An intruder alarm consists of a combination of detection, control and signaling devices. Every part of this equipment has been developed to fulfill a specific task within the system. The components are strategically placed in the building to be protected, in such a way that you can count on their constant, reliable and disturbance-free functioning.
There are basically 2 choices to when choosing an alarms system Audible
- The alarm sounds at the premises only. Response is reliant on somebody contacting the police to report it. Many forces have a policy whereby they will not attend audible only alarms unless there is additional evidence to suggest a crime is being committed, in other words they are not likely to attend unless someone reports a visual sighting or noises such as glass breaking.
Monitored - The alarm sounds at the premises and a signal is sent to an alarm receiving centre via your phone line, mobile network.
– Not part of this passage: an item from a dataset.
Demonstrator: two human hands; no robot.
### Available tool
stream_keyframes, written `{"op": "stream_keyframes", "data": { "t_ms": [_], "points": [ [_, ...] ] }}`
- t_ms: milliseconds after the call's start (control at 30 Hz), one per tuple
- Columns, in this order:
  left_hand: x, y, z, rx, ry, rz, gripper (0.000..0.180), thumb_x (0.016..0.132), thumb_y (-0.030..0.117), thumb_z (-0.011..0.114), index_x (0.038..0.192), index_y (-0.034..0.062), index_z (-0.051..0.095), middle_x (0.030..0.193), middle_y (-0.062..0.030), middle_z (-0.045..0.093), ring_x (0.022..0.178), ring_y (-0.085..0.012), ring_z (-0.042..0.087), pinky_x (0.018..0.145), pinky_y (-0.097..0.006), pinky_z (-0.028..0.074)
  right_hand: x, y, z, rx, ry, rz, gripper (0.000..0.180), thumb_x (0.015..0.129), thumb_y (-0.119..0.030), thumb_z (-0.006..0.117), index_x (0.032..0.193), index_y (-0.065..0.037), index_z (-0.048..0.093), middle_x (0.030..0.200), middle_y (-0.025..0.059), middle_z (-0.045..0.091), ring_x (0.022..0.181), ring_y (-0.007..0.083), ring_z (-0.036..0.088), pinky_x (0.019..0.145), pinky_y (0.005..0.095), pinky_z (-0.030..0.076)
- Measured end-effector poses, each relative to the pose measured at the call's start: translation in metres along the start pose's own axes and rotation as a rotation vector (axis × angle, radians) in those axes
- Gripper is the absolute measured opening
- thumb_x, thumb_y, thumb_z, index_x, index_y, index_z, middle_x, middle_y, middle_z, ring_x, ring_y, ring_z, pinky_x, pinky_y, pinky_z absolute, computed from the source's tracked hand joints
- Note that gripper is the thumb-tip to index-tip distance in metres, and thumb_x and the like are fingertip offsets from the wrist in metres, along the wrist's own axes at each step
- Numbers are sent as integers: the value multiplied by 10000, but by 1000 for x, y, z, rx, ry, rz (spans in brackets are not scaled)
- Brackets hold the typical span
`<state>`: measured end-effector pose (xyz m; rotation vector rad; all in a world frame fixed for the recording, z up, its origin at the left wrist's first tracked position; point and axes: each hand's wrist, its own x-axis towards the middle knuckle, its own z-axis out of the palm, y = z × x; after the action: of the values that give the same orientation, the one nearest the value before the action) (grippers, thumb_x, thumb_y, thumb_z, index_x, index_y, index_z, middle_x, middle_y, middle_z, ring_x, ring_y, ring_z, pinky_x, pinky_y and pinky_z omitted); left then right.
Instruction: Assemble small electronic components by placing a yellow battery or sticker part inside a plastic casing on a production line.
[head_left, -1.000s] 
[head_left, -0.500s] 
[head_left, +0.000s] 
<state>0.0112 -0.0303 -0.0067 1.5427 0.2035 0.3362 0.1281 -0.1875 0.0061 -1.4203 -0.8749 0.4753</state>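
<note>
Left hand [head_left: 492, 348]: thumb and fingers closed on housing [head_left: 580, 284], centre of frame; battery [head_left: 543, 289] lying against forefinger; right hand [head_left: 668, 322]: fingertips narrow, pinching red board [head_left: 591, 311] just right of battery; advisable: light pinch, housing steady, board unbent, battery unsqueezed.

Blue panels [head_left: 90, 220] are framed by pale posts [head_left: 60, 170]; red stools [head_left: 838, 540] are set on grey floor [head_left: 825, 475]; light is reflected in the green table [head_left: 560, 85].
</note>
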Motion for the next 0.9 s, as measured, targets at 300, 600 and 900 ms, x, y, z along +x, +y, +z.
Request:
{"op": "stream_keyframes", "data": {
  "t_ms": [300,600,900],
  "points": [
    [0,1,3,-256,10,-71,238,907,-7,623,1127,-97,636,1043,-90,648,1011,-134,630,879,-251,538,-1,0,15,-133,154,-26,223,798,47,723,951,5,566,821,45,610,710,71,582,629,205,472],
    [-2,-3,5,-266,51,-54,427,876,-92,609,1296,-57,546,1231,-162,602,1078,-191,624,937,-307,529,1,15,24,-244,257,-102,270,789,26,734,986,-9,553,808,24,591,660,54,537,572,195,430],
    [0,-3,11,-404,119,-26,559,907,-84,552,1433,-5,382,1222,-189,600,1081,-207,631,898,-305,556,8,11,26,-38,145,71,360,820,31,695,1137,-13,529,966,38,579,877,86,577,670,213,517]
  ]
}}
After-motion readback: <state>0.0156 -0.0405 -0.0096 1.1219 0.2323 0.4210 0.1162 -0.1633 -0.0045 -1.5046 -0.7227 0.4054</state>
The ARC will contact your nominated key holders or the police* (see standards page for more info)
There are also the options of hard wired or wirefree systems Hard wired -
Can be more reliable and cheaper than wire free, but takes longer to install. Most commercial alarms are wired
Wirefree - Easy to install but more expensive than a wired system. Used mostly in homes or small business premises. Top technology
Police will respond to a monitored ETI alarm when an alarm-receiving centre notifies them. However, from Jan 2006 newly installed monitored alarms must also use "confirmation" technology to receive a police response. Here, people at the alarm-receiving centre check using either CCTV (to see an intruder), an audio connection (to hear an intruder) or something called "sequential confirmation". Sequential confirmation sounds a bit complicated, but basically this means detecting an intruder using sensors in a number of different places in or around you home - to spot if someone is moving around.